The USITC investigates certain alleged unfair practices in import trade. Most complaints under this provision involve allegations of patent infringement or trademark infringement.
U.S. industries may petition the government for relief from imports that are sold in the United States at less than fair value ("dumped") or that benefit from countervailable subsidies provided through foreign government programs ("subsidized"). Dumping and certain subsidizing are considered unfair trade practices.
- Global: The USITC determines whether increased imports are a substantial cause of serious injury or threat of serious injury to a U.S. industry producing like or directly competitive products. Global safeguard investigations do not require the finding of an unfair trade practice. Relief provided under this law is temporary in order to provide an industry with time to adjust to import competition. The President determines whether to provide relief.
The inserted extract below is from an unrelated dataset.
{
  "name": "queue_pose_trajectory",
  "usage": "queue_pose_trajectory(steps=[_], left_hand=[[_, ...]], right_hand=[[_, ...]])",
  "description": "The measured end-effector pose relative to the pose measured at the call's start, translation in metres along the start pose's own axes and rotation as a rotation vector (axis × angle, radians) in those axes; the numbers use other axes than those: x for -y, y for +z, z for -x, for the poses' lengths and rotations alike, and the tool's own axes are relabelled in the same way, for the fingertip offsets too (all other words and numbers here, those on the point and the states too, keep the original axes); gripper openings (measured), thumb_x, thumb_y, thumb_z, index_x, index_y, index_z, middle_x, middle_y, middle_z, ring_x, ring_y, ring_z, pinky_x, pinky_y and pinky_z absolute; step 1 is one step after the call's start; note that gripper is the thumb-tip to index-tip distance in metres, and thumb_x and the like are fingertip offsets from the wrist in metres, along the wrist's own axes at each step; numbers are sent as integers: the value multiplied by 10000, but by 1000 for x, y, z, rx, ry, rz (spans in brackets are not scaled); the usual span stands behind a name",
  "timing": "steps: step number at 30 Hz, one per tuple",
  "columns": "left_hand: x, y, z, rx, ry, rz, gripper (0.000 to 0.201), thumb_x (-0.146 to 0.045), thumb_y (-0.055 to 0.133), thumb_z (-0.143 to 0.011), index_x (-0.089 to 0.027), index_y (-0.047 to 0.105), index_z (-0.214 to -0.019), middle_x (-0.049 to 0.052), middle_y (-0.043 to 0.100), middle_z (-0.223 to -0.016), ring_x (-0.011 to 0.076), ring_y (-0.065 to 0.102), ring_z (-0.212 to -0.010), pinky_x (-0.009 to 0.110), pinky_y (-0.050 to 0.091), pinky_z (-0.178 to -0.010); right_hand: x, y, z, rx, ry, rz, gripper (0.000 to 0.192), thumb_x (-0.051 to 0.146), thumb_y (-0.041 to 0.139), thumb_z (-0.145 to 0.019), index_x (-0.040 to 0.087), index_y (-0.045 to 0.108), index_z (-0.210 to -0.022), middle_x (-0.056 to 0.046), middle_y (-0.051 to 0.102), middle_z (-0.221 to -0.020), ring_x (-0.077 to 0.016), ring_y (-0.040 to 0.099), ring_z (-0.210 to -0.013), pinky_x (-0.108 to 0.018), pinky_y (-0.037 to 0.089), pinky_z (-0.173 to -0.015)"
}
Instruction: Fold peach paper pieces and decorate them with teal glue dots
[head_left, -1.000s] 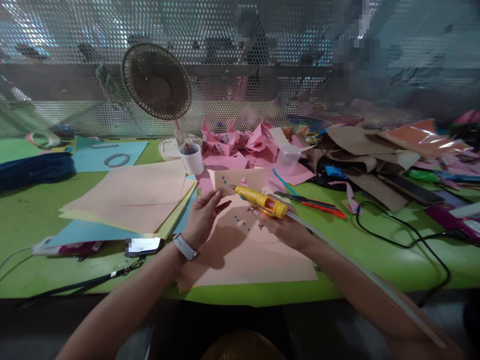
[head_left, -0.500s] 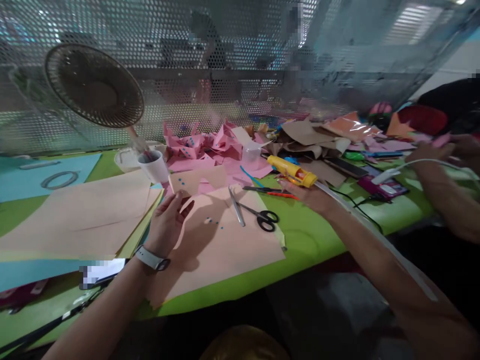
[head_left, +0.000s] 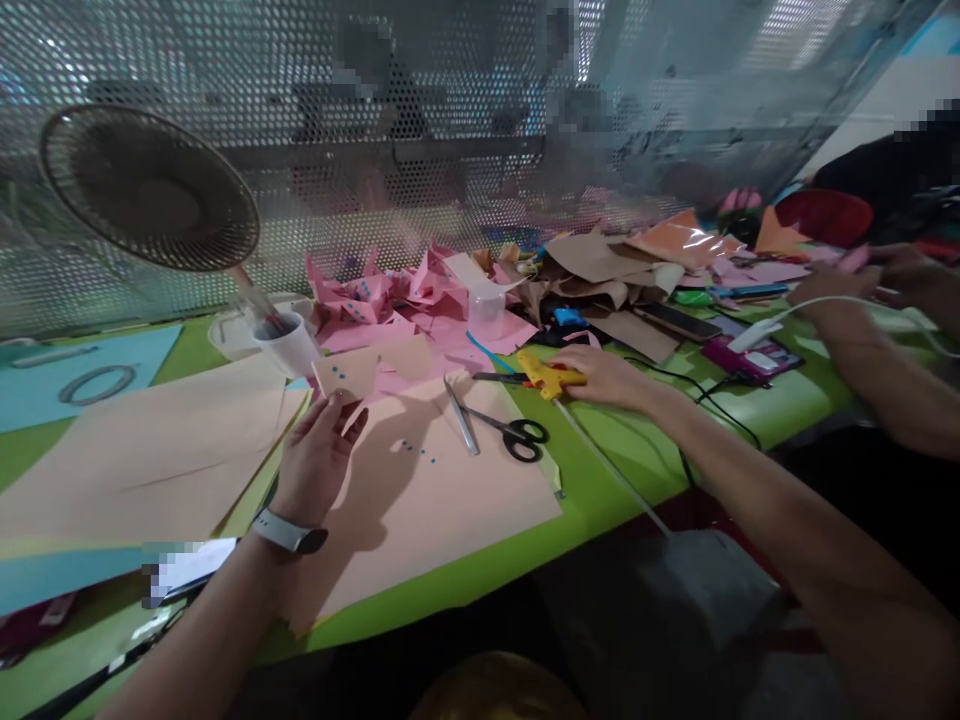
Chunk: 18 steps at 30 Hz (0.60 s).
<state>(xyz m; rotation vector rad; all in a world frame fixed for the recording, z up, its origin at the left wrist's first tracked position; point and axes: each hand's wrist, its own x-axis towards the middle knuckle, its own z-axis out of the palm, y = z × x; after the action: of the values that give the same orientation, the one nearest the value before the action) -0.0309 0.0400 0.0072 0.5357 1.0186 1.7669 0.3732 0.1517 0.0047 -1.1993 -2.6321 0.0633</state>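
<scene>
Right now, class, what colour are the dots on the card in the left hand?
Blue dots on a peach card, clearest in the head view.

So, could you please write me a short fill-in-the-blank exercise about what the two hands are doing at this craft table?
1. The right hand rests on a yellow ____ lying on the green table.
2. The left hand holds a peach paper piece marked with small ____ dots.
3. The black-handled ____ lie open on the large peach sheet.

Missing words: glue gun; blue; scissors
</scene>
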Motion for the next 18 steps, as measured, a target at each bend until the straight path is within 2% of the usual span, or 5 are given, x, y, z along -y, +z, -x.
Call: queue_pose_trajectory(steps=[2, 6, 12, 15, 18], left_hand=[[0, 0, 0, 10, 3, -7, 199, -218, 876, -616, -198, 712, -726, -19, 746, -824, 126, 693, -845, 278, 553, -802], [0, -1, 0, 37, 10, -32, 184, -230, 863, -649, -211, 704, -738, -25, 742, -840, 128, 692, -867, 288, 550, -833], [-2, -3, -2, 18, 19, -10, 173, -235, 851, -667, -205, 693, -731, -22, 737, -830, 118, 691, -861, 280, 540, -845], [-3, -3, -4, 8, 26, -2, 192, -243, 859, -650, -201, 689, -729, -16, 736, -818, 121, 690, -847, 286, 532, -851], [-4, -4, -5, 12, 31, -1, 209, -256, 862, -640, -203, 683, -734, -14, 735, -826, 126, 689, -852, 296, 527, -870]], right_hand=[[10, -13, 1, 43, -22, 81, 455, 179, 628, -769, 149, 664, -1221, -152, 657, -1258, -316, 607, -1164, -454, 479, -995], [58, -22, -7, -114, -121, 176, 344, 163, 538, -895, 121, 658, -1215, -166, 672, -1206, -280, 632, -1092, -422, 494, -957], [139, 15, -45, 0, -503, 348, 317, 28, 517, -907, 157, 636, -1171, -102, 702, -964, -215, 645, -875, -340, 494, -745], [151, 25, -63, 59, -636, 428, 154, 65, 557, -912, 139, 664, -995, -88, 693, -878, -204, 634, -822, -337, 476, -725], [147, 26, -71, 43, -743, 405, 160, 68, 528, -925, 137, 666, -884, -84, 701, -847, -197, 635, -778, -341, 480, -707]])
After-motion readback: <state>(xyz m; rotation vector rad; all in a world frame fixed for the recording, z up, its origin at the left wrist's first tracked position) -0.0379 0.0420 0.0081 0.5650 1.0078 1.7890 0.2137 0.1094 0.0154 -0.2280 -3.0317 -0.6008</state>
- China : The USITC determines whether imports of a product from China are causing or threatening to cause market disruption to the domestic producers of like or directly competitive products. The President determines whether to provide relief.
- NAFTA: The USITC determines whether, as a result of the reduction or elimination in a duty under the NAFTA, increased imports from Canada or Mexico are a substantial cause of serious injury or threat of serious injury to a U.S. industry. The President determines whether to provide relief.
The USITC determines whether imports produced in a Communist country are causing market disruption in the United States.
The USITC determines whether goods imported from a non-WTO member country render ineffective or interfere with any program of the Department of Agriculture.
- For firms: The Department of Commerce's Economic Development Administration administers the Trade Adjustment Assistance program for firms.
- For workers: The Department of Labor administers the Trade Adjustment Assistance program for workers and the NAFTA transitional assistance program.
The Department of Commerce conducts investigations to determine the effect of imports on the national security.
The U.S. Trade Representative investigates allegations that foreign countries are denying benefits to the United States under trade agreements or are otherwise engaged in unjustifiable, unreasonable, or discriminatory acts that burden or restrict U.S. commerce.